ANALYSE DE “L’AVARE”
1. Comment sont traitées les orientations culturelles, politiques, économiques et morales de l’époque dans L’Avare ?
La pièce L’Avare de Molière appartient à une époque où le classicisme règne en France. Il est donc préférable de commencer par ce courant. Le classicisme est le fruit de divers développements politiques, artistiques et intellectuels du XVIIe siècle. Durant cette période, la monarchie apporte un soutien considérable aux arts. Le meilleur exemple en est la création de l’Académie française. Avec la fondation de l’académie, des règles strictes de forme et de style sont établies pour l’écriture théâtrale. Ces règles sont élaborées en tenant compte des œuvres des auteurs grecs antiques et des théories d’Aristote puis de Horace.
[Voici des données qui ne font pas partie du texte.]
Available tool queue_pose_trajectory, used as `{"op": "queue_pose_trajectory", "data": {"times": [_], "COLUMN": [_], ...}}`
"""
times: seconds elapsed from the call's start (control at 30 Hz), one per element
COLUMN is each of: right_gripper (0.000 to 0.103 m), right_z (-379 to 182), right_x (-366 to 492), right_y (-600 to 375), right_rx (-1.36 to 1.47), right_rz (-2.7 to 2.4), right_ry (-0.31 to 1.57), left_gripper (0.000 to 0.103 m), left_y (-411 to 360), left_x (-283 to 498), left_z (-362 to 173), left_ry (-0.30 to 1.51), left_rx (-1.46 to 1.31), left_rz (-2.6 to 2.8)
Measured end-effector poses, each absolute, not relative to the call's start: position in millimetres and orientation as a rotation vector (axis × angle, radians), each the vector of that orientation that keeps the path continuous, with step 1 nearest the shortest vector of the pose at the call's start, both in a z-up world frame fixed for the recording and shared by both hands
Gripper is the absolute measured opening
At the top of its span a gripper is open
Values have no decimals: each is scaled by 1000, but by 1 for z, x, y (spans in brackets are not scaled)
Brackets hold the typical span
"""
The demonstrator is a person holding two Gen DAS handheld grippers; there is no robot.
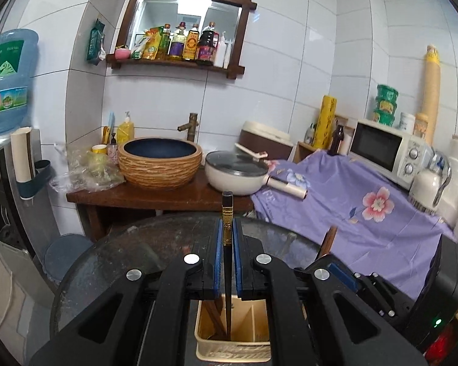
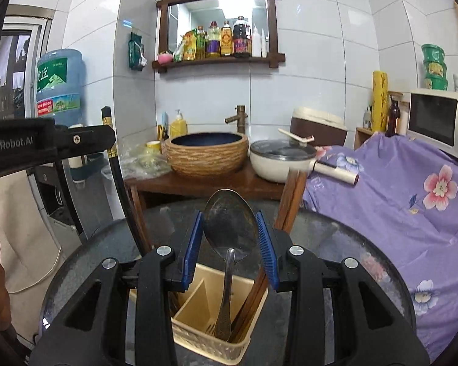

Les théoriciens de l’époque, qui se basent sur ces règles, sont également influencés par les conditions culturelles, sociales et économiques de la France. La domination de la philosophie et de la science entraîne un rationalisme qui définit la façon dont une œuvre théâtrale doit être conçue. La confiance croissante dans la raison humaine prépare aussi le terrain à des règles strictes au théâtre. En bref, on estime que s’il existe un ordre dans l’univers, il doit également y en avoir dans les pièces.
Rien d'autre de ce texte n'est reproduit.